Boisea trivittata commonly known as the boxelder bug is a North American insect named after its primary host, the boxelder tree.
Wherever you may find boxelder trees, from eastern Canada throughout the eastern United States; the bugs are likely to be there too.
They are also pests to maple and ash trees. They are however a bigger nuisance to homeowners than they are to agriculture.
These home invaders congregate in your walls and warm rooms, especially during cold months. When they are disturbed or agitated, they give off a foul odor that repels any potential threat to them. Apart from entering your home uninvited, these bugs also leave accumulated droppings and dead comrades all over the place and inside your walls.
Identifying The Pest
The adult is usually a dark brown to blackish color with three orange-red stripes. Two of them are on its side and join at the thorax while the other runs down the back of its head.
It measures about half an inch and has papery wings like the kind large roaches have. On the underside, an orange hue covers the bug’s abdomen. If you observe the back of the bug closely, you may see the slight formation of veins on its corium.
- the egg;
- the nymph;
- and the adult stages.
Often, this critter lays eggs on the leaves and seed pods of its primary host tree. In some instances, you might find them attached to the bark of the boxelder tree.
They are a yellowish cluster that begins to change color and turn red when the next stage forms.
After roughly two weeks, the eggs hatch into a nymph. The bug remains at this stage until fall when they start to become adults.
Interestingly only adults can survive cold weather seasons.
They live within the loose tree bark or invade your home until spring. In these warmer weathers, the bugs stay close to the ground feeding. They then begin their mating rituals after two weeks of warm weather.
To complete the cycle, females fly up the boxelder trees where they lay eggs.
Signs Of An Infestation
Like with many overwinter invaders, their presence is only noticeable as winter approaches.
You might see these orange and black bugs around boxelder trees where they live during the warmer seasons.
If you leave your home during winter and return when the weather warms up, you may find some evidence that they were in your home.

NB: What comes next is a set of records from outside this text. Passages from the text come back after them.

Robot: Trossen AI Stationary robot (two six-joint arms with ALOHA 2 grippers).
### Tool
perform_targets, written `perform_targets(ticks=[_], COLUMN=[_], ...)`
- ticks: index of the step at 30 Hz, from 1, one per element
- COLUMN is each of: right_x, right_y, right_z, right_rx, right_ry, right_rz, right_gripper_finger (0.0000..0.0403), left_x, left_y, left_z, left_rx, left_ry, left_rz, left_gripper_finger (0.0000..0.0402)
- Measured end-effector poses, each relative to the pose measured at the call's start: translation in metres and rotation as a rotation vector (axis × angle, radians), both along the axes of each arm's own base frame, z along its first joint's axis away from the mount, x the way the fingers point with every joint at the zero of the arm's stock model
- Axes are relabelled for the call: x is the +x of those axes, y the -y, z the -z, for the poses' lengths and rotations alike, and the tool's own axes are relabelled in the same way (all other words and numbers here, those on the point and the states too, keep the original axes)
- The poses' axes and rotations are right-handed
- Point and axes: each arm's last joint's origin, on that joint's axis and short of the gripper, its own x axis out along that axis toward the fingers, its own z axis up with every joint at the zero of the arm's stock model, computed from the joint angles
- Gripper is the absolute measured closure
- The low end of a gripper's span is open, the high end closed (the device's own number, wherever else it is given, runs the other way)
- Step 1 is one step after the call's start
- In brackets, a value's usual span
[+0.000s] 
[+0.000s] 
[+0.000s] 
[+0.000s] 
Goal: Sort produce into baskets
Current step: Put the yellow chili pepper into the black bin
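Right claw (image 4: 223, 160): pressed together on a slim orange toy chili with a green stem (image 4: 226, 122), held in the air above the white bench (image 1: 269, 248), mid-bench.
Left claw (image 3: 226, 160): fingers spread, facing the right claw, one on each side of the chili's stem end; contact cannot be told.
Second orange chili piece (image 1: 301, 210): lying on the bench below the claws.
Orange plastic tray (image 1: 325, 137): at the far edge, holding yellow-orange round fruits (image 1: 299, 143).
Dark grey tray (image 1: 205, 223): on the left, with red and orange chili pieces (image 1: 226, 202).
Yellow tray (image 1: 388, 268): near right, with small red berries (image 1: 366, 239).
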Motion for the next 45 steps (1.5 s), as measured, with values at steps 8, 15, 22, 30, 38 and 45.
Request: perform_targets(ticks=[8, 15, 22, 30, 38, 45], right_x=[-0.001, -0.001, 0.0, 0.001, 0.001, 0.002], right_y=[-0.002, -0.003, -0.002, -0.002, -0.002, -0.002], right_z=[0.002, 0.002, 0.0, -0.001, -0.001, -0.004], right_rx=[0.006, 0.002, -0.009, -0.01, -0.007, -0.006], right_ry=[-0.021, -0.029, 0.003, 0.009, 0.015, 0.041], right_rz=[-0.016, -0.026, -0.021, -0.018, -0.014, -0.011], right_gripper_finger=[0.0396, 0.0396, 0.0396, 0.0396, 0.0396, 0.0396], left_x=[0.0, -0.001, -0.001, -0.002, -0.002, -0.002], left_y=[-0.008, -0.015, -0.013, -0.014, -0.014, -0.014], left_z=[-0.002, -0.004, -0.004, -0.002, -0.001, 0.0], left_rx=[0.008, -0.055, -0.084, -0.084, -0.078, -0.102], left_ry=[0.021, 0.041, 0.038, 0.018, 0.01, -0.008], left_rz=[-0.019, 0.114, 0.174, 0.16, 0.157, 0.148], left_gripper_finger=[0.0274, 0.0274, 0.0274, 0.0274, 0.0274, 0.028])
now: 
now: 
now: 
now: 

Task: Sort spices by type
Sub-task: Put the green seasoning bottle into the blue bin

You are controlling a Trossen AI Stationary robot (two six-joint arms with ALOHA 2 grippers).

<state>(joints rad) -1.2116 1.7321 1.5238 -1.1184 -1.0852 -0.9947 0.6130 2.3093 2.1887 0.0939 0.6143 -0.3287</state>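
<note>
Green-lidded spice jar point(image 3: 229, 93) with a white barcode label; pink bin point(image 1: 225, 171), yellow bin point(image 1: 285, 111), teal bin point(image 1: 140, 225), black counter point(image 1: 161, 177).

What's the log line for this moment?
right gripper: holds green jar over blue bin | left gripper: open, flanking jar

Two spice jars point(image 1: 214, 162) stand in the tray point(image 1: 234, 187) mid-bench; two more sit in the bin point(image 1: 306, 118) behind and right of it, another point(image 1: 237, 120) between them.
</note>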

Jars of flour or dry seeds that were left accessible may contain the bugs droppings or their dead relatives.
Where They Live and What They Eat
These tiny orange bugs tend to migrate depending on the temperatures.
During hot weathers like the start of spring throughout summer, they inhabit trees and scourge the ground for food.
When the weather gets cooler from late fall to winter, they migrate to warmer areas. These include houses and garages, typically anywhere where human inhabitants have developed heating and are shielded from the cold.
Prevention And Control
The best way to avoid an infestation is by sealing and repairing all the crevices and entry points that they may use to invade your home.
Alternatively, you could fumigate outdoor locations holding these bugs to prevent them from making their way into your home.
Getting rid of these bugs once they invade your home is a whole other affair.
If you choose to kill them while they inhabit your building, you may end up attracting dermestid beetles. Instead, use a vacuum cleaner to suck them up and provide some relief from their invasion.
After sealing and repairing potential entry points, eliminate any debris or places that these bugs could gather.
Other ways to prevent their invasion is by spraying trees and different outdoor habitats with horticultural oil when they begin to emerge.
Habits of The Boxelder Bugs
Their tendency to gather in large numbers is one of their unique practices.
Imagine these little black and red bugs taking over your home in large colonies. Apart from irritating the owner, they can cause damage to your plants and probably contaminate food.
On top of that, these critters are EVERYWHERE.
They are a source of contamination and can be quite disturbing to be around, especially if they release their foul smell.
As the cold approaches, they swarm in colonies to warmer spaces like your well-heated homes. They prefer the sun-facing sides of the building where they gather or female trees.
Although they are a minor agricultural pest, these bugs can cause cosmetic damage to fruits like peaches, apples or grapes during summer.
In conclusion, the boxelder bug can be troublesome to deal with.
The best way to save yourself from the horror that they bring is sealing off any entry points in your home.
Keep in mind that in winter, they make themselves comfortable at your own expense, colonizing your rooms and other inhabited spaces.
What Problems Can Boxelder Bugs Cause?
They are a nuisance to have around your home and can cause damage to your plants. They are also considered agricultural pests.
What Are The Habits Of The Boxelder Bug?
These bugs like to swarm together in colonies.
You will notice them gather on malls or floors if they invade your home. They like to migrate depending on the season and outside temperatures.